The Carnot Engine is driven but just such a reversible cycle. This engine has three parts. A piston in a cylinder contains 1) a working substance (such as a gas, liquid, or gnome), 2) a hot reservoir, and 3) a cold reservoir. Can you see the resemblance between the Carnot Principle and its child, the namesake engine?

The Carnot Engine follows the 4 step Carnot Cycle. For the purpose of this explanation, let's assume the working substance is a gas. Remember, Carnot's Principle only requires that these four steps each be reversible. It doesn't care what process does the work.

Step 1, Isothermal Expansion: Heat, QH, is absorbed from the hot reservoir at temperature TH. Because none of the heat goes into changing the temperature of the gas, all of the heat goes into pushing the piston up as the gas expands. All of QH is turned into work, W.

Step 2, Adiabatic Expansion: Now we remove the hot reservoir heat source and allow the gas to expand adiabatically with no heat added to the system. The gas continues to expand, and the temperature of the gas drops to the temperature of the cold reservoir, TC. Remember your PV = nRT training; if the volume of the gas has expanded, and the pressure is constant, then the temperature has to drop to compensate.

Step 3, Isothermal compression: We now do work on the gas to compress it, but simultaneously hold the temperature of the gas constant. Instead, the heat, Qc is transferred to the cold reservoir.

Step 4, Adiabatic compression: In this last step, we also do work on the gas, but no longer allow the heat to be transferred to the cold reservoir. That means the heat has to stick around inside the piston, causing the temperature of the gas to rise back to TH.

Now we're back where we started, just like Carnot wanted.

As Good As It Gets

Carnot didn't just want "an" engine—he wanted a good one. What's that really mean, though?

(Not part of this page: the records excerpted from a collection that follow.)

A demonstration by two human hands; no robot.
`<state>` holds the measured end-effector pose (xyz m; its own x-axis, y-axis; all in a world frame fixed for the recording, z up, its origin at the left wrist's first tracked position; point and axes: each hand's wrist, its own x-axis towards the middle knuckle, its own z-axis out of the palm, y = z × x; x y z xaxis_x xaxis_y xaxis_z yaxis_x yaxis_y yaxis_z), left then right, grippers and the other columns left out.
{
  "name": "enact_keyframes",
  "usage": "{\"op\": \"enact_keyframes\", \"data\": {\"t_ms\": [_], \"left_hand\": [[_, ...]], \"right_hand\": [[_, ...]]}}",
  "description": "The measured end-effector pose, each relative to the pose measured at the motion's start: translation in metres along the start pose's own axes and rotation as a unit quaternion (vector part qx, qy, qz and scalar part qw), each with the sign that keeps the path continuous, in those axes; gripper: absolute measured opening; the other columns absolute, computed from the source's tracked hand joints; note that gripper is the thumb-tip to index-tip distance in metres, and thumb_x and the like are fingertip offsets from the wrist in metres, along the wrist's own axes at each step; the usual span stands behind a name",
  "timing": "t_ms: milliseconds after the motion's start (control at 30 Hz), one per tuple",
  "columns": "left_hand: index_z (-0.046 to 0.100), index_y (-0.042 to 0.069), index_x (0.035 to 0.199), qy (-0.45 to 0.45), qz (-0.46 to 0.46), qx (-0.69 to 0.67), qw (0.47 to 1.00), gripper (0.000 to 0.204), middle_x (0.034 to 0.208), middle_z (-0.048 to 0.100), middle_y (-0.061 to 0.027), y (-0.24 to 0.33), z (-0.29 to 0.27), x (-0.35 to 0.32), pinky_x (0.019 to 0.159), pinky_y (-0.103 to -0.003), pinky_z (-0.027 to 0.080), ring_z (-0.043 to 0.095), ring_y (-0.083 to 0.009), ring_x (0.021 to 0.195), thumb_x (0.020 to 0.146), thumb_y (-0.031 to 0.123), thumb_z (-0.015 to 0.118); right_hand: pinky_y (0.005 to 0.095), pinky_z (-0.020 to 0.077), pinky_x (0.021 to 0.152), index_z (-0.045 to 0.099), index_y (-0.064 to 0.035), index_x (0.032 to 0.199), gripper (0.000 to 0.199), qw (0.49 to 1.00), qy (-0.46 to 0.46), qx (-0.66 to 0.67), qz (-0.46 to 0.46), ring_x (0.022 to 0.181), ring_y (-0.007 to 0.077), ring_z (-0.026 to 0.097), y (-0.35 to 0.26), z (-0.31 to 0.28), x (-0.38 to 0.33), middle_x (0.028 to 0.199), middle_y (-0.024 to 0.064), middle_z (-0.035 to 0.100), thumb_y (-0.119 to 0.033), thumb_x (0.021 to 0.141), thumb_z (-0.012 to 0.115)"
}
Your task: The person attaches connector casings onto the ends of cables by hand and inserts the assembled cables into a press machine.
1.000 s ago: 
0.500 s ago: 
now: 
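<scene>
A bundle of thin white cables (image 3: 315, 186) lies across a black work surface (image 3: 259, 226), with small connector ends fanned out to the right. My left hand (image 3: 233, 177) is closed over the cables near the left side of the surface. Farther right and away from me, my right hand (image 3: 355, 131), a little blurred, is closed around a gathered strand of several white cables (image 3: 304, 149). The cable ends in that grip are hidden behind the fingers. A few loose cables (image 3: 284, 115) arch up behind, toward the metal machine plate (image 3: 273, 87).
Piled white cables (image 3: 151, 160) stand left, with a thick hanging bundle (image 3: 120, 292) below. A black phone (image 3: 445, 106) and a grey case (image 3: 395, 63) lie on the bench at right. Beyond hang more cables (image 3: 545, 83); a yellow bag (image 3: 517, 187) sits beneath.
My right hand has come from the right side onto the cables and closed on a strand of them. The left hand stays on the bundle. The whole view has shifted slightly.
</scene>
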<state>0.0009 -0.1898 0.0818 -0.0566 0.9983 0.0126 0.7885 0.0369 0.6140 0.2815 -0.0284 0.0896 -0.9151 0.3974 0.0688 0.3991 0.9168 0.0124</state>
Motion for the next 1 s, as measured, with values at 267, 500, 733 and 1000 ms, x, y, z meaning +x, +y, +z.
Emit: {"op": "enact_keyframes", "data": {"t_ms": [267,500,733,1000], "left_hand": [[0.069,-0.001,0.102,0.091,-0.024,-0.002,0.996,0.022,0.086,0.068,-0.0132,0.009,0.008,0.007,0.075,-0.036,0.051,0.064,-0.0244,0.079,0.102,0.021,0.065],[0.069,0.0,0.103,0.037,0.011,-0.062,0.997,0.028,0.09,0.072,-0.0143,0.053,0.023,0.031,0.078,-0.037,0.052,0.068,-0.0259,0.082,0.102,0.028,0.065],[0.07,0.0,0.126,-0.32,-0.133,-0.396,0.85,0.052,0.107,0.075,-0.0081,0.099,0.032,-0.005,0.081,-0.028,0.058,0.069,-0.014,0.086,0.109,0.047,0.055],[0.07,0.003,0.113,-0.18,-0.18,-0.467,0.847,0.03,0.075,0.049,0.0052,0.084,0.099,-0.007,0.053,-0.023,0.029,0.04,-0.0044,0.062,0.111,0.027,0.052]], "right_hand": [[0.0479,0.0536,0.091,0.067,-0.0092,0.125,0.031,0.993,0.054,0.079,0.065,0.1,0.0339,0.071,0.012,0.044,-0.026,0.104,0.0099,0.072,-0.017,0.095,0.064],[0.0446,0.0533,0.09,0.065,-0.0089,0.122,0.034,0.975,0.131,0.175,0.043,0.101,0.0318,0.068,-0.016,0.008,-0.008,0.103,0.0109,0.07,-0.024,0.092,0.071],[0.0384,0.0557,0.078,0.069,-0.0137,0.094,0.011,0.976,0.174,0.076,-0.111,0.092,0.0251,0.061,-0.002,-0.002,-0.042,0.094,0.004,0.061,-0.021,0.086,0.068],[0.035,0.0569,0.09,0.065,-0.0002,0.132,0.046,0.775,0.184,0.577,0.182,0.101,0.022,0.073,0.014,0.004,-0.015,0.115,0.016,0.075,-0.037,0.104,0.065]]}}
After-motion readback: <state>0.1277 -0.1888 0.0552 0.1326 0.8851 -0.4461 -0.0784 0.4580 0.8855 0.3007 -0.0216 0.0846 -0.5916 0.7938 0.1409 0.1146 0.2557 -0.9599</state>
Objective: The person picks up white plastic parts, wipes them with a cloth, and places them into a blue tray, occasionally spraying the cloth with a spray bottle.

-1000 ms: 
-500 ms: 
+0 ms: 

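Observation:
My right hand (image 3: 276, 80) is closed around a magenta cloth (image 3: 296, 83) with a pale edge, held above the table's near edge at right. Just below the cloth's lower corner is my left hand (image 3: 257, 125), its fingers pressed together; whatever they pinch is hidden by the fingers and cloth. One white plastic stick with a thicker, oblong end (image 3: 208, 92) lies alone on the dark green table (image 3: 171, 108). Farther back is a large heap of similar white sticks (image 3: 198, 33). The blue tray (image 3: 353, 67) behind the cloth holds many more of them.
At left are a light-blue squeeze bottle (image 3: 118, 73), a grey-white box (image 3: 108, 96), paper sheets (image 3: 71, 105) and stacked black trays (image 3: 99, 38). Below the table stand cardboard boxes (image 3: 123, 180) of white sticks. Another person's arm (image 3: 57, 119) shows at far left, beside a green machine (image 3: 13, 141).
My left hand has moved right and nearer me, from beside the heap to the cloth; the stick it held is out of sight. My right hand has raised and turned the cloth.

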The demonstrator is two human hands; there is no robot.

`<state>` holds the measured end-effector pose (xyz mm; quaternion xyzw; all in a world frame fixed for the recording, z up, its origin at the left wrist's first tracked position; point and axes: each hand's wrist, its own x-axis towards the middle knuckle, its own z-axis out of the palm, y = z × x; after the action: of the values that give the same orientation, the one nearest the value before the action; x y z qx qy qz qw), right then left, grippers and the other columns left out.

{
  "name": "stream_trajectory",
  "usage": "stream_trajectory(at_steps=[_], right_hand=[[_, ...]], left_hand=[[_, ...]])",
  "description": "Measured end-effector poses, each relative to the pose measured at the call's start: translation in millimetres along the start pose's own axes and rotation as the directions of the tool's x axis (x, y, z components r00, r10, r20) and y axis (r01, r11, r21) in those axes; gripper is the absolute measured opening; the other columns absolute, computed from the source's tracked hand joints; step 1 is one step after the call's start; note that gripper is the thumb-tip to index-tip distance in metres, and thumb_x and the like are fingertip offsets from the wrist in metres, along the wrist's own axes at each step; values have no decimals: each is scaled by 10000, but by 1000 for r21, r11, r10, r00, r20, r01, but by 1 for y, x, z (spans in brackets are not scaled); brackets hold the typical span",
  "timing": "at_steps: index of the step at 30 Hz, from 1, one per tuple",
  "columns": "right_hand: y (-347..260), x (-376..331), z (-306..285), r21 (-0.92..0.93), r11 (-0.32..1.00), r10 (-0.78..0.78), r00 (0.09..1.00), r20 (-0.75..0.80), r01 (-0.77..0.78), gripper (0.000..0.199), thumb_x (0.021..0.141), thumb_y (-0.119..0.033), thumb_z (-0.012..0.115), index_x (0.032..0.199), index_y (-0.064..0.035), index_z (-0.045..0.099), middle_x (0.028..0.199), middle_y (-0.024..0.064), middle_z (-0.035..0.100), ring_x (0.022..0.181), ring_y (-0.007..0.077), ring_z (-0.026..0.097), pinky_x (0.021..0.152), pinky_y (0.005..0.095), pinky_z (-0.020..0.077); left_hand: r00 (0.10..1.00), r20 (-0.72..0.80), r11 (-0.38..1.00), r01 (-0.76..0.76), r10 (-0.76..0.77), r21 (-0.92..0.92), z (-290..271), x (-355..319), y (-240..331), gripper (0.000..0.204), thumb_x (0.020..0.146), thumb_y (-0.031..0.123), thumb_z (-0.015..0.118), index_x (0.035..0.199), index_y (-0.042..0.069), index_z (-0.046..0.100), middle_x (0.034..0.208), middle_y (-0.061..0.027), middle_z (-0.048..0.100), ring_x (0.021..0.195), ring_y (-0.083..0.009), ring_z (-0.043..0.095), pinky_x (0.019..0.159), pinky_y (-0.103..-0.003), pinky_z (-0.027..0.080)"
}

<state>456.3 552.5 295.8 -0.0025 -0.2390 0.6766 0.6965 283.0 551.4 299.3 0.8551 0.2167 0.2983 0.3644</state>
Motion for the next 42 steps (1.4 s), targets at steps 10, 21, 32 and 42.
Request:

The Carnot Efficiency of the Carnot Engine depends only on the absolute temperatures of the hot and cold reservoirs.

The only way that the efficiency of the Carnot engine could reach 100% (or 1, in the equation) is if Tc is zero. Zero Kelvin, that is. Now, 0 °C is easy to achieve; pick a random winter day in Canada and it'll probably be colder than that outside, but we're talking about absolute zero here. For all intents and practical purposes, that's completely unattainable. Pity.

So the Carnot engine still obeys the Second Law of Thermodynamics, that it's impossible to turn all of the heat energy into work (unless we find a way to hit absolute zero someday). Even so, the Carnot Engine is the most efficient engine of all heat engines. The gold standard, as it were.

In practice, it's impossible to build a completely reversible engine, because there's always some energy lost to friction. For instance, our car engines heat up as they operate, so they aren't perfectly closed systems. The engine, then, isn't in the exact same state directly after we run the car as when we turned the key. Sorry, Carnot, but you'll have to use a less-than-perfect engine to run your errands.

See, It All Comes Together In The End

Sadi Carnot died during a cholera epidemic in 1832. Because cholera is so contagious, most of his work was buried with him, which means that most of his writings were lost. We've come full circle and completed our journey, from the Napoleanic wars to cholera to heat engines. If it's any consolation, Sadi Carnot's name lives on. That's not much consolation to him, though.

Common Mistakes

Review the four steps in the Carnot Cycle as needed, because we definitely wouldn't want to treat an adiabatic process as isothermal, or vice versa. The horror.